The OLO study is designed to evaluate the effectiveness of the Magnus neuromodulation system with SAINT technology for the treatment of Major Depressive Disorder (MDD) across nine clinics across the US, with results expected in 2027
The first participants in OLO study treated with SAINT technology. (Credit: Business Wire)
Magnus Medical, a medical device company focused on brain stimulation technology, has treated the first patients in the Open-Label Optimisation (OLO) trial of its SAINT neuromodulation system.
The OLO study is designed to evaluate the effectiveness of the Magnus neuromodulation system with SAINT technology for the treatment of major depressive disorder (MDD).
The study will enrol up to 1,000 adults with a major depressive episode, for whom prior antidepressant medication is inadequate to provide improvement, at nine clinics across the US.

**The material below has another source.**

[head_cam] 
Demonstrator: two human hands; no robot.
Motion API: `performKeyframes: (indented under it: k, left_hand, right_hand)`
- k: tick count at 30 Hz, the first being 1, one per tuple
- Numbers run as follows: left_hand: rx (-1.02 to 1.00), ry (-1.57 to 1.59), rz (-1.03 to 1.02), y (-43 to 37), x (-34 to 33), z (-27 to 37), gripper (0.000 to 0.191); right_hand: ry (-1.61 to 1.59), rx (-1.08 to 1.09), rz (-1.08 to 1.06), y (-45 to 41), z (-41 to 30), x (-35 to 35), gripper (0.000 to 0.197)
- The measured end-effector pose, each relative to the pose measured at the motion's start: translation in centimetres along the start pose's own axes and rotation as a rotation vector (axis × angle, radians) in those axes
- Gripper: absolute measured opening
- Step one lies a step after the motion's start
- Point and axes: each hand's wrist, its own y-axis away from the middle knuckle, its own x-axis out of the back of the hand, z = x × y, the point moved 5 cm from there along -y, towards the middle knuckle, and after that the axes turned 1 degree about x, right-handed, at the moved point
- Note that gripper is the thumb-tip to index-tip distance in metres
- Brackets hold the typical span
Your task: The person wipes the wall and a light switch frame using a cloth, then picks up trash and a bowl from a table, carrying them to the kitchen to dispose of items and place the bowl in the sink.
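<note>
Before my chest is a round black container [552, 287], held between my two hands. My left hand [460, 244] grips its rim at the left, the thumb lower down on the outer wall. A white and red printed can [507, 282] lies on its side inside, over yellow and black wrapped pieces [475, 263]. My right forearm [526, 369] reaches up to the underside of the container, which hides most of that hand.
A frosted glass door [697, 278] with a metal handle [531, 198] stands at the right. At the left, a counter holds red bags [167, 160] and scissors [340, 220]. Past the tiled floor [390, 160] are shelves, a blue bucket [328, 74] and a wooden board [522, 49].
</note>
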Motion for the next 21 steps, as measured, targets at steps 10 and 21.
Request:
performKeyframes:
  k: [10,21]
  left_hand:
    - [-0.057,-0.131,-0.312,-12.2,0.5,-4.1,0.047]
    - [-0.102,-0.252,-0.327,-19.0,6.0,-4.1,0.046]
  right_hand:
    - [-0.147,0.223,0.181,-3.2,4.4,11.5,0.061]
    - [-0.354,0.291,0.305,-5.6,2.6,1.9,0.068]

In the OLO study, patients will receive ten sessions a day, comprising 10-minute treatments of SAINT therapy with 50-minute breaks for five consecutive days.
The results from the OLO study of the SAINT neuromodulation system are expected in 2027.
Magnus co-founder and chief scientific officer Brandon Bentzley said: “We are very pleased to announce the start of the OLO clinical trial with SAINT therapy for people with MDD who are ineffectively treated by prior antidepressant medications.
“Results from the previous randomized controlled trial were extremely promising—79% of participants experienced relief from their severe depression after receiving SAINT treatment. Given the enormous need for acute care in depression, we knew we needed to make SAINT treatment more widely available while building a body of clinical data.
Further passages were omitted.